### Task item
Each entry has to be printed again exactly.
---+---
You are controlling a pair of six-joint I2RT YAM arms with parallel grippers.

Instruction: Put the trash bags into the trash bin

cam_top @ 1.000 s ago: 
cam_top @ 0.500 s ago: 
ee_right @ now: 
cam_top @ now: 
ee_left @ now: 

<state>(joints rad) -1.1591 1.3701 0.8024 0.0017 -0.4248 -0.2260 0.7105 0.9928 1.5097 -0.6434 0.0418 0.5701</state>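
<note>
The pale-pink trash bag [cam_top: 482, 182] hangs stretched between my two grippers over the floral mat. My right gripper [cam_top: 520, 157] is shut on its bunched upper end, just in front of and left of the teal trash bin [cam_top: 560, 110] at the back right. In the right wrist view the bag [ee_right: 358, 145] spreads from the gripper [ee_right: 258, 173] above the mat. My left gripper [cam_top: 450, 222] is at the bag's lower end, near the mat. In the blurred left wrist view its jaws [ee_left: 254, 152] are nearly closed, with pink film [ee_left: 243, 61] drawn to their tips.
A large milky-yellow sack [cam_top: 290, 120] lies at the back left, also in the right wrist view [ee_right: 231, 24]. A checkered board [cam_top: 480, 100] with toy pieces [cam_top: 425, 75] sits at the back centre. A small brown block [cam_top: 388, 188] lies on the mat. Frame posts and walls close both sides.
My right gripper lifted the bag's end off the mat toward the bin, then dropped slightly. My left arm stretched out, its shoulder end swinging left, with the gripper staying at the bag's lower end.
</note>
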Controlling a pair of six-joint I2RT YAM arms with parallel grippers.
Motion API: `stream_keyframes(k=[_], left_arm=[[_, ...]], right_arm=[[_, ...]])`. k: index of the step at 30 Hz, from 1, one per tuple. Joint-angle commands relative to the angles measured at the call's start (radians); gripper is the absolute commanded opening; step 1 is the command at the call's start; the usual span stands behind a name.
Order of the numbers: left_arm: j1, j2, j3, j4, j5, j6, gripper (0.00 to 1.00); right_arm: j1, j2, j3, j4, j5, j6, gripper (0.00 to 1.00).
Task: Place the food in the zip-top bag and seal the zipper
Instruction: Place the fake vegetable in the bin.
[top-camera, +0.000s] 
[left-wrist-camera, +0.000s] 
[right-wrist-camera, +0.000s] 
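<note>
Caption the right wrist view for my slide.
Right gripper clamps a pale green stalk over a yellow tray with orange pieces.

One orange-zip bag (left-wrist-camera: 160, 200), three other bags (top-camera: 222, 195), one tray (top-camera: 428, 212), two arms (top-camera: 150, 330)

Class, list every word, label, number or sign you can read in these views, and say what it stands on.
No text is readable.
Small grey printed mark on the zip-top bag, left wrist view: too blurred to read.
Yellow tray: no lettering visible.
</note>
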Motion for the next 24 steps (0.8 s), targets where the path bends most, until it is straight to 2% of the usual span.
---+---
### Answer to this problem
You are controlling a pair of six-joint I2RT YAM arms with parallel grippers.

Instruction: Put the trash bags into the trash bin

cam_top @ 1.000 s ago: 
cam_top @ 0.500 s ago: 
ee_right @ now: 
cam_top @ now: 
ee_left @ now: 

<state>(joints rad) -1.1591 1.3701 0.8024 0.0017 -0.4248 -0.2260 0.7105 0.9928 1.5097 -0.6434 0.0418 0.5701</state>
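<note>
The pale-pink trash bag [cam_top: 482, 182] hangs stretched between my two grippers over the floral mat. My right gripper [cam_top: 520, 157] is shut on its bunched upper end, just in front of and left of the teal trash bin [cam_top: 560, 110] at the back right. In the right wrist view the bag [ee_right: 358, 145] spreads from the gripper [ee_right: 258, 173] above the mat. My left gripper [cam_top: 450, 222] is at the bag's lower end, near the mat. In the blurred left wrist view its jaws [ee_left: 254, 152] are nearly closed, with pink film [ee_left: 243, 61] drawn to their tips.
A large milky-yellow sack [cam_top: 290, 120] lies at the back left, also in the right wrist view [ee_right: 231, 24]. A checkered board [cam_top: 480, 100] with toy pieces [cam_top: 425, 75] sits at the back centre. A small brown block [cam_top: 388, 188] lies on the mat. Frame posts and walls close both sides.
My right gripper lifted the bag's end off the mat toward the bin, then dropped slightly. My left arm stretched out, its shoulder end swinging left, with the gripper staying at the bag's lower end.
</note>
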Controlling a pair of six-joint I2RT YAM arms with parallel grippers.
Motion API: `stream_keyframes(k=[_], left_arm=[[_, ...]], right_arm=[[_, ...]])`. k: index of the step at 30 Hz, from 1, one per tuple. Joint-angle commands relative to the angles measured at the call's start (radians); gripper is the absolute commanded opening; step 1 is the command at the call's start; the usual span stands behind a name.
Order of the numbers: left_arm: j1, j2, j3, j4, j5, j6, gripper (0.00 to 1.00); right_arm: j1, j2, j3, j4, j5, j6, gripper (0.00 to 1.00).
Task: Place the food in the zip-top bag and seal the zipper
Instruction: Place the fake vegetable in the bin.
[top-camera, +0.000s] 
[left-wrist-camera, +0.000s] 
[right-wrist-camera, +0.000s] 
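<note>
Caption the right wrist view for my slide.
Right gripper clamps a pale green stalk over a yellow tray with orange pieces.

One orange-zip bag (left-wrist-camera: 160, 200), three other bags (top-camera: 222, 195), one tray (top-camera: 428, 212), two arms (top-camera: 150, 330)

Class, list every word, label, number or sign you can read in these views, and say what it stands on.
No text is readable.
Small grey printed mark on the zip-top bag, left wrist view: too blurred to read.
Yellow tray: no lettering visible.
</note>
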Motion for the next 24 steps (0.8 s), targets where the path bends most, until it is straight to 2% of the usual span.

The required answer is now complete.